A partir de algumas das canções utilizadas no filme Ainda Estou Aqui (Walter Salles, Brasil, 2024), oferecemos um olhar sobre a música ouvida no Brasil durante os “anos de chumbo” da ditadura militar de 1964-1985. O período, que se inicia com a decretação do Ato Institucional n. 5 (dezembro de 1968), e vai até 1974, foi o de maior repressão e brutalidade do regime. No campo da música popular, tivemos o exílio e mesmo a prisão de diversos artistas, com a censura inviabilizando a continuidade de carreiras e movimentos musicais.
Paralelamente à repressão, o governo desenvolveu amplas campanhas publicitárias que, embaladas por um forte discurso ufanista, exaltavam o acelerado desenvolvimento econômico do período – resultado do endividamento externo e dos investimentos de grandes empresas internacionais no país (Fausto, 1995). Como consequência desse cenário, tivemos a rápida consolidação de uma indústria de bens simbólicos no país (Ortiz, 1989) e, também, a crescente presença de produções culturais estrangeiras, especialmente estadunidenses.
As músicas selecionadas – gravadas, com uma única exceção, entre 1970 e 1972 – permitem uma visão abrangente das formas de resistência ainda possíveis naquele momento. Canções de cunho mais político tendiam a adotar uma “linguagem da fresta” (Vasconcelos, 1977), na qual as críticas se expressavam através de metáforas e jogos de palavras, na tentativa de burlar a censura. Ou, ainda, utilizavam-se da ironia para expor os paradoxais contrastes entre modernidade e atraso – que se tornariam marcantes no país a partir do (conservador) modelo de desenvolvimento econômico adotado.

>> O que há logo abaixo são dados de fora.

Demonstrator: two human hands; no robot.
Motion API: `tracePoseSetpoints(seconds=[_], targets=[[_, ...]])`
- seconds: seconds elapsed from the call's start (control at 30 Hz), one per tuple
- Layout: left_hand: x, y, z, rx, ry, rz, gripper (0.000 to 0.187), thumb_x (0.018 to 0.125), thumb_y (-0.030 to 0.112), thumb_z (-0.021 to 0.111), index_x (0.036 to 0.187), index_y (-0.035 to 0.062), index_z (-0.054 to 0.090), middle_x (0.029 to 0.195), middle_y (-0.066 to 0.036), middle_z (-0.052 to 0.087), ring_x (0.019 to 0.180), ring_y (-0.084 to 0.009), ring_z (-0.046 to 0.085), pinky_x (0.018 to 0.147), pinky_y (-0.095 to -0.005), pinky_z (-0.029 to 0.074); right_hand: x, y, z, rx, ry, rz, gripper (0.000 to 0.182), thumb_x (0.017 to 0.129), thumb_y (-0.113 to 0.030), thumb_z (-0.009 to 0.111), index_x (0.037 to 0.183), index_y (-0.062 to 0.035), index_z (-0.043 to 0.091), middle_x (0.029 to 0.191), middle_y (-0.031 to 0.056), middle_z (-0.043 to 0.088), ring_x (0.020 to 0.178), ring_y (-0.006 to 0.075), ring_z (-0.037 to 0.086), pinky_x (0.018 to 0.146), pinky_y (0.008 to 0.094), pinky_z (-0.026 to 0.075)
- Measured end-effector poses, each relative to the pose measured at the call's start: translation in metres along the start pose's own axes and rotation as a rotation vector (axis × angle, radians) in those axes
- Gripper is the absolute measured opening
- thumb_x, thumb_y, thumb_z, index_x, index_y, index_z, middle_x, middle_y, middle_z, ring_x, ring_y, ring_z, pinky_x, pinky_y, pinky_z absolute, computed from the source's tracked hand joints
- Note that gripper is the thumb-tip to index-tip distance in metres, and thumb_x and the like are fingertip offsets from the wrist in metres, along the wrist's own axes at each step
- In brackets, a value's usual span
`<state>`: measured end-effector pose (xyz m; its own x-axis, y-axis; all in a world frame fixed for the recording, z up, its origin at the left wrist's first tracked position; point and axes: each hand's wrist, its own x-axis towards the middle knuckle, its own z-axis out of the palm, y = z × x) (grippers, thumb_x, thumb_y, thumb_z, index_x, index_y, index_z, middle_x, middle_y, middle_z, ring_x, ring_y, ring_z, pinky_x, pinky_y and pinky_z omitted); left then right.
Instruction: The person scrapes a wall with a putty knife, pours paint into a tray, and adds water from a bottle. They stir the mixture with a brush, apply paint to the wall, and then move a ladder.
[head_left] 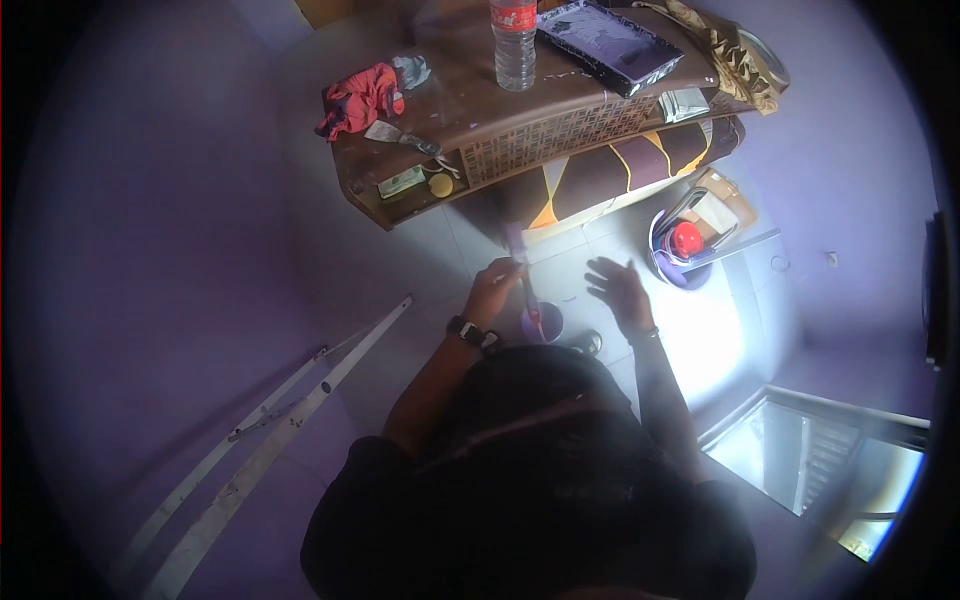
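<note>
My left hand [492, 290], with a dark watch on its wrist, is closed around a slim brush-like tool [529, 285]. The tool's pale upper end points away from me, and its lower part overlaps a small purple paint pot [544, 322] below. Which end carries bristles is too blurred to tell. To the right, my right hand [621, 292] is held out with its fingers spread and nothing in it.
A brown table [450, 90] ahead bears a bottle [515, 50], a paint tray [612, 42], a red cloth [365, 98] and a scraper [402, 136]. A bucket [684, 250] stands right, a white ladder [270, 450] left, a window [800, 455] lower right.
</note>
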<state>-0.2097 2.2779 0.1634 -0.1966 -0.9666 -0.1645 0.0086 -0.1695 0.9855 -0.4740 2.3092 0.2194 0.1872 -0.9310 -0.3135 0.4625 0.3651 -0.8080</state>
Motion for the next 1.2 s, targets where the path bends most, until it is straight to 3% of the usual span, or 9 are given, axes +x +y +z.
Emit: tracePoseSetpoints(seconds=[0.17,0.4,0.47,0.67,0.7,0.77,0.8,1.0,1.2], targets=[[-0.009,-0.011,-0.036,-0.054,0.156,-0.133,0.023,0.090,0.023,0.054,0.104,0.0064,0.064,0.096,0.002,0.063,0.086,-0.0074,0.055,0.074,-0.0260,0.043,-0.011,-0.017,-0.025,0.094,0.112,-0.194,0.070,0.093,-0.058,0.019,0.137,-0.0047,0.031,0.137,0.0202,0.038,0.125,0.0339,0.040,0.104,0.0453,0.029],[-0.017,-0.029,-0.062,-0.009,0.223,-0.134,0.025,0.090,0.024,0.053,0.103,0.0059,0.065,0.094,0.001,0.062,0.087,-0.0081,0.055,0.074,-0.0262,0.043,-0.006,-0.045,-0.045,-0.050,0.372,-0.317,0.066,0.093,-0.056,0.024,0.140,-0.0090,0.029,0.136,0.0196,0.040,0.123,0.0333,0.042,0.102,0.0457,0.032],[-0.017,-0.042,-0.064,-0.015,0.282,-0.035,0.019,0.089,0.018,0.055,0.096,0.0023,0.063,0.085,-0.003,0.062,0.075,-0.0101,0.056,0.064,-0.0254,0.045,0.014,-0.053,-0.059,-0.113,0.338,-0.311,0.067,0.093,-0.056,0.025,0.140,-0.0085,0.028,0.136,0.0193,0.040,0.123,0.0328,0.042,0.102,0.0451,0.032],[-0.037,-0.022,-0.051,0.255,0.486,0.025,0.020,0.093,0.015,0.047,0.098,0.0019,0.061,0.088,-0.007,0.060,0.077,-0.0154,0.060,0.061,-0.0281,0.050,0.086,-0.113,-0.091,-0.252,0.159,-0.363,0.069,0.094,-0.056,0.023,0.140,-0.0056,0.029,0.136,0.0176,0.041,0.122,0.0309,0.043,0.101,0.0435,0.031],[-0.046,-0.055,-0.064,0.588,0.448,0.070,0.022,0.093,0.018,0.046,0.099,0.0024,0.061,0.090,-0.009,0.059,0.081,-0.0150,0.059,0.062,-0.0283,0.050,0.100,-0.124,-0.106,-0.205,0.142,-0.401,0.068,0.094,-0.056,0.022,0.139,-0.0057,0.030,0.136,0.0173,0.041,0.121,0.0306,0.043,0.101,0.0428,0.031],[-0.066,-0.022,-0.034,0.373,0.589,-0.072,0.024,0.093,0.020,0.046,0.100,0.0024,0.061,0.092,-0.008,0.059,0.084,-0.0149,0.059,0.065,-0.0289,0.050,0.109,-0.145,-0.125,-0.156,0.114,-0.419,0.065,0.095,-0.053,0.020,0.137,-0.0048,0.032,0.133,0.0198,0.043,0.119,0.0314,0.045,0.102,0.0423,0.032],[-0.070,-0.010,-0.020,0.148,0.747,-0.153,0.026,0.094,0.022,0.045,0.101,0.0025,0.061,0.094,-0.008,0.059,0.087,-0.0149,0.058,0.067,-0.0294,0.049,0.111,-0.153,-0.131,-0.215,0.150,-0.389,0.068,0.094,-0.055,0.021,0.138,-0.0046,0.031,0.133,0.0183,0.044,0.119,0.0315,0.046,0.100,0.0425,0.032],[-0.123,-0.033,0.027,-0.049,1.040,-0.341,0.035,0.094,0.029,0.045,0.110,0.0015,0.060,0.107,-0.008,0.059,0.098,-0.0184,0.057,0.075,-0.0320,0.048,0.098,-0.094,-0.222,-0.161,0.232,0.178,0.080,0.086,-0.070,0.023,0.138,-0.0093,0.034,0.133,0.0185,0.045,0.116,0.0332,0.048,0.098,0.0432,0.034],[-0.118,-0.024,0.054,0.077,1.027,-0.310,0.034,0.094,0.029,0.045,0.110,0.0032,0.061,0.108,-0.008,0.060,0.101,-0.0168,0.056,0.075,-0.0311,0.048,0.070,-0.065,-0.215,0.678,0.141,0.255,0.080,0.085,-0.068,0.030,0.137,-0.0074,0.034,0.139,0.0205,0.035,0.127,0.0369,0.035,0.106,0.0479,0.028]])
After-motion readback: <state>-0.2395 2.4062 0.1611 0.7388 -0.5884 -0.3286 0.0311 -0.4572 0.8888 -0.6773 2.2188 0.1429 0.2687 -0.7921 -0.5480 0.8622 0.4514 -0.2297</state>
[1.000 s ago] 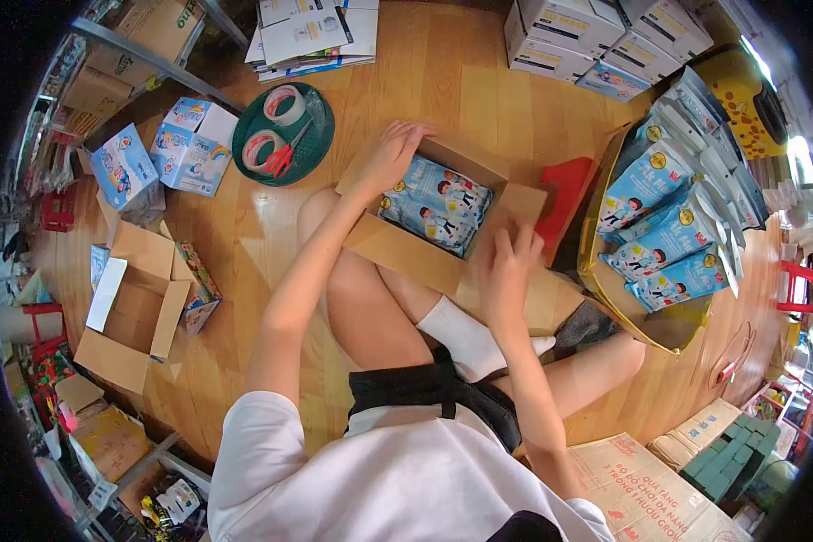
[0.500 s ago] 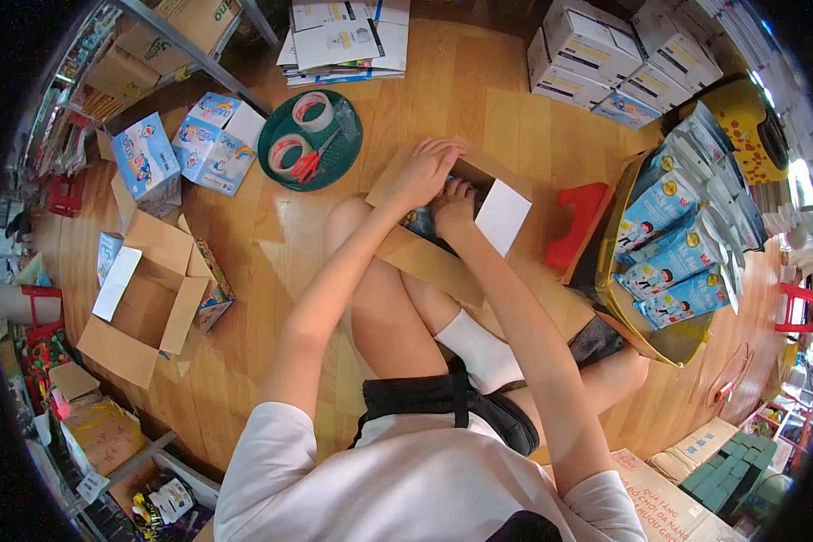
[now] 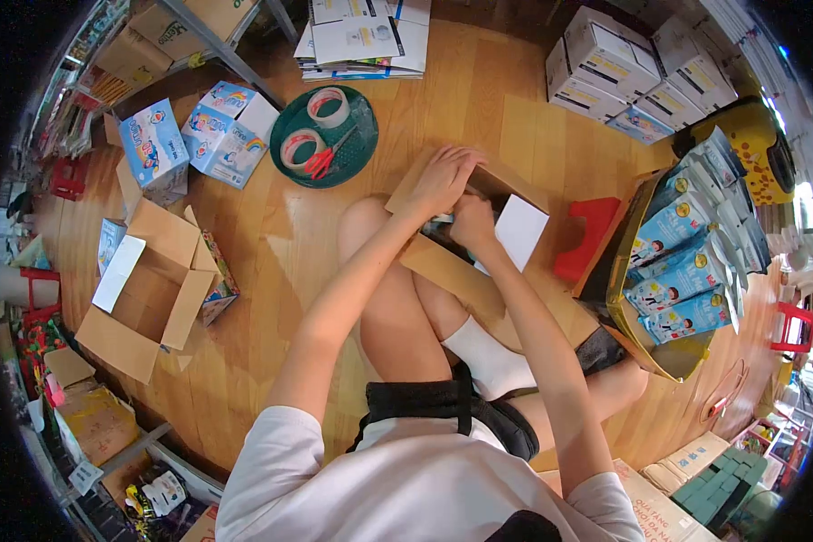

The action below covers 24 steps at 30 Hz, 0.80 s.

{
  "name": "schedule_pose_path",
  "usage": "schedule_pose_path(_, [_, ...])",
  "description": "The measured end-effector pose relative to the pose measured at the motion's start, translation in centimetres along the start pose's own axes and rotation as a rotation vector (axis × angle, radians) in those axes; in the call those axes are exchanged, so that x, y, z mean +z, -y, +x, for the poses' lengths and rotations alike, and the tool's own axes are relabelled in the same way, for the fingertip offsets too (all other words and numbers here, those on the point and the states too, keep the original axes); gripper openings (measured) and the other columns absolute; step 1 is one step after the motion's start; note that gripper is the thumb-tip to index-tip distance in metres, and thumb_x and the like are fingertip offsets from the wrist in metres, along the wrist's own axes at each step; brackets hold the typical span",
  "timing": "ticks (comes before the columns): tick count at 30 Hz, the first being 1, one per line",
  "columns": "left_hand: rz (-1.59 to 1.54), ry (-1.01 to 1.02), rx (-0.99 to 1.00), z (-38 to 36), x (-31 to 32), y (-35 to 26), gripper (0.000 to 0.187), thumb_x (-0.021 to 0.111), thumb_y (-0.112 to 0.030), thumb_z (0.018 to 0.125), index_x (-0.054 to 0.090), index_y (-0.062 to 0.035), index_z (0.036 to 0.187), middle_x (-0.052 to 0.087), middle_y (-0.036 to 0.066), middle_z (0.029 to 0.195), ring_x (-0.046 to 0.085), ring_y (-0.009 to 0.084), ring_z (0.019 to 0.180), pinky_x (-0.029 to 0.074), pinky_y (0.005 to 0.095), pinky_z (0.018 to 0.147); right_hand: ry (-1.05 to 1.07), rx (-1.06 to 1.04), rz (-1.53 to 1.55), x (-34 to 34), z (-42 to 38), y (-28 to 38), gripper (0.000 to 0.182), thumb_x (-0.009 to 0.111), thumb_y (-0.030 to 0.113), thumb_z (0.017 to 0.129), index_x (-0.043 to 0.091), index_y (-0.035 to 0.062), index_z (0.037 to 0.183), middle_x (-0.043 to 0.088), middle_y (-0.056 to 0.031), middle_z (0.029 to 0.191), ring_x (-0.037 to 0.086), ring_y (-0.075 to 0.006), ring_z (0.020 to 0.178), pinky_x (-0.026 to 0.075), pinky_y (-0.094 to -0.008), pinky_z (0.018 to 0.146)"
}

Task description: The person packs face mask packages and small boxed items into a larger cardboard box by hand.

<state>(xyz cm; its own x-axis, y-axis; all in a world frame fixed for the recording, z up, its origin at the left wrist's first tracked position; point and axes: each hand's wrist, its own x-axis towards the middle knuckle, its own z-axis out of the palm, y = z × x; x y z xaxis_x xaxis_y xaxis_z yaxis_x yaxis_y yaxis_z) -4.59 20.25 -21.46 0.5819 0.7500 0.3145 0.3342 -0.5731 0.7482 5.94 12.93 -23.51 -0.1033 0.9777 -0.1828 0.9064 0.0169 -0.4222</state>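
An opened cardboard box [image 3: 452, 275] rests at my crossed legs, its brown flaps and one white flap spread outward. My left hand [image 3: 447, 183] lies over the box's far left edge, fingers stretched across the rim and thumb on the inner side, closed on the cardboard. Inside the opening, my right hand [image 3: 474, 222] is curled with its fingers bent down; whatever they hold is hidden. Between my wrists, a small bit of bluish packaging [image 3: 438, 224] shows in the box, mostly covered by my hands.
Blue-and-white pouches [image 3: 682, 280] fill a yellow-edged carton at right, beside a red plastic stool [image 3: 587, 237]. A green round tray [image 3: 361, 158] holds tape rolls and red-handled scissors [image 3: 320, 163]. An open carton [image 3: 144, 289] and blue printed boxes [image 3: 154, 149] stand left; white boxes [image 3: 605, 59] are stacked behind.
My right hand's fingers, spread over the contents before, are now curled inside the box. My left hand stays on the box edge. The whole view has shifted slightly.
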Motion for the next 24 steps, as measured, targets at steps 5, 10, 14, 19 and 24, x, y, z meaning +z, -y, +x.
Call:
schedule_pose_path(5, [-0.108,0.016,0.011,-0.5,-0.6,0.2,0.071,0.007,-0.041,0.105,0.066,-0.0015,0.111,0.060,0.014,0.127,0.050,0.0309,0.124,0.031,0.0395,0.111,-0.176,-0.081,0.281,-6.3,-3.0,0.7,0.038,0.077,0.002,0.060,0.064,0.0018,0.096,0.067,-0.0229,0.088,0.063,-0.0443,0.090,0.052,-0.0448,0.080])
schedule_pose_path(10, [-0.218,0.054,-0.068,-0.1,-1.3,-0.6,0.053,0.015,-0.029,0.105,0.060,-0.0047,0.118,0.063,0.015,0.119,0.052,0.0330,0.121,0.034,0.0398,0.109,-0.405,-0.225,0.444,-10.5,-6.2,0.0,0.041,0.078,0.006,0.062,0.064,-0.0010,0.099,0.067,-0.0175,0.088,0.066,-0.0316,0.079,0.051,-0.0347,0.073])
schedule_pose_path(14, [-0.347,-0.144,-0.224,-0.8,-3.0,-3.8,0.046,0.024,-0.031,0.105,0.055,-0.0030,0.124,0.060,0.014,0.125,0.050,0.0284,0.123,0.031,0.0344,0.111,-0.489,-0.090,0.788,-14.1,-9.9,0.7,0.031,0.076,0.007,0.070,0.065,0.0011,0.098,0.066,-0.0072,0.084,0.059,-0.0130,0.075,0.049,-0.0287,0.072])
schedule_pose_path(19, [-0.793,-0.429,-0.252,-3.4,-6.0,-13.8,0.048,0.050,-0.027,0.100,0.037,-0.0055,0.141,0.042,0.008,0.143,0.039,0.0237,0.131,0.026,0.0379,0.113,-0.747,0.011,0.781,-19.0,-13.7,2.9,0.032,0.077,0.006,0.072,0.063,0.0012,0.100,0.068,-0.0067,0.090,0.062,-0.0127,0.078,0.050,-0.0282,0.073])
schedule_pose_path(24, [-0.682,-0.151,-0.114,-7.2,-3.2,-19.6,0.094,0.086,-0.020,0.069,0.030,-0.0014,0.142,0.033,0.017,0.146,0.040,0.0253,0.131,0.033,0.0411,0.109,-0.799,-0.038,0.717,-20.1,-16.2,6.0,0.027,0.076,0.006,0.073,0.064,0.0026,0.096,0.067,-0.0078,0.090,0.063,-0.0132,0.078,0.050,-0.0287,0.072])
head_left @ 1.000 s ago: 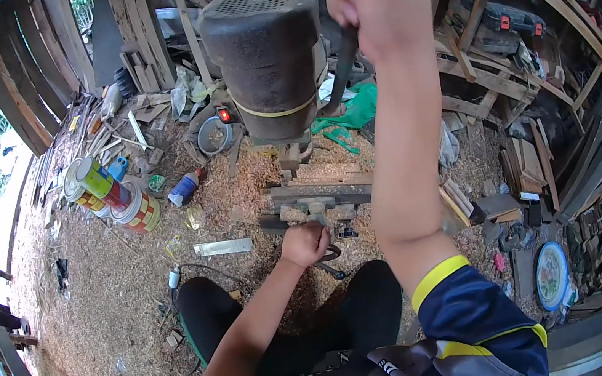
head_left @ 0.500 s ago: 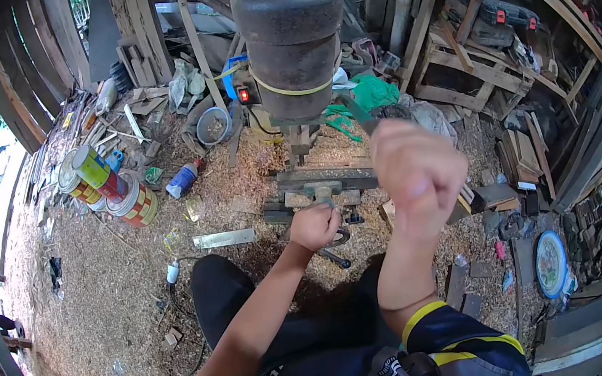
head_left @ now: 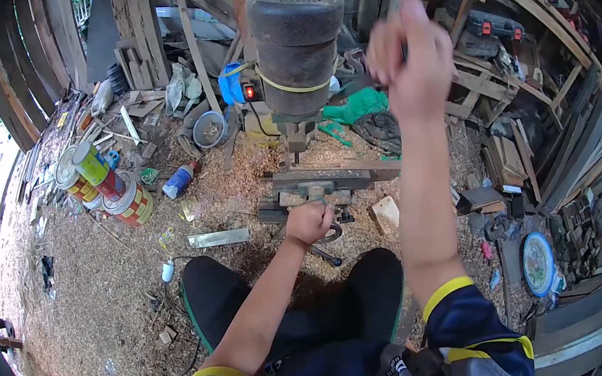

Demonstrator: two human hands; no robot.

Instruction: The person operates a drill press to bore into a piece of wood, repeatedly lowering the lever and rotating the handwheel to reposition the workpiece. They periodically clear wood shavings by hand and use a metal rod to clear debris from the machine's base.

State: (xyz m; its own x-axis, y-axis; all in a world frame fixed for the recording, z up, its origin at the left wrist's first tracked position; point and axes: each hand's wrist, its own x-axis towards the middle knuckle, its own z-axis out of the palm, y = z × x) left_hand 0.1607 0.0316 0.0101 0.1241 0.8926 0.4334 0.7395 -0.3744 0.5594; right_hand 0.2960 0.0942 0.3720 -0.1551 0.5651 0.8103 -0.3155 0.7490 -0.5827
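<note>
Closed fingers of my left hand (head_left: 310, 222) wrap round something I cannot make out at the front of the metal vise (head_left: 314, 191), above a dark handwheel (head_left: 332, 231). My right hand (head_left: 414, 60) is raised at the upper right, its fingers curled; a dark, blurred thing shows beside them, too unclear to name. Between and behind the hands stands the drill press's dark motor housing (head_left: 296, 46), with a lit red switch (head_left: 250, 92) at its left side. Wooden pieces lie on the vise.
Paint cans (head_left: 127, 201) and a blue bottle (head_left: 179, 182) stand or lie at left. A metal strip (head_left: 219, 239) lies on shavings near my knee. A wood block (head_left: 386, 215) is right of the vise. Stacked timber (head_left: 516, 158) and a round blue-rimmed plate (head_left: 539, 264) are at right.
My right hand has moved up and slightly right, away from the vise. My left hand stays at the vise. The view has shifted a little, and the wood block now shows more fully.
</note>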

Algumas obras demonstram o esforço de resistência da música popular tradicional diante da crescente influência da música estrangeira e do rápido avanço da cultura de mercado. Já outras, estabelecem interessantes interações com o cenário global, chegando a se constituir, em ao menos dois casos, como os primeiros movimentos de uma “black music” brasileira.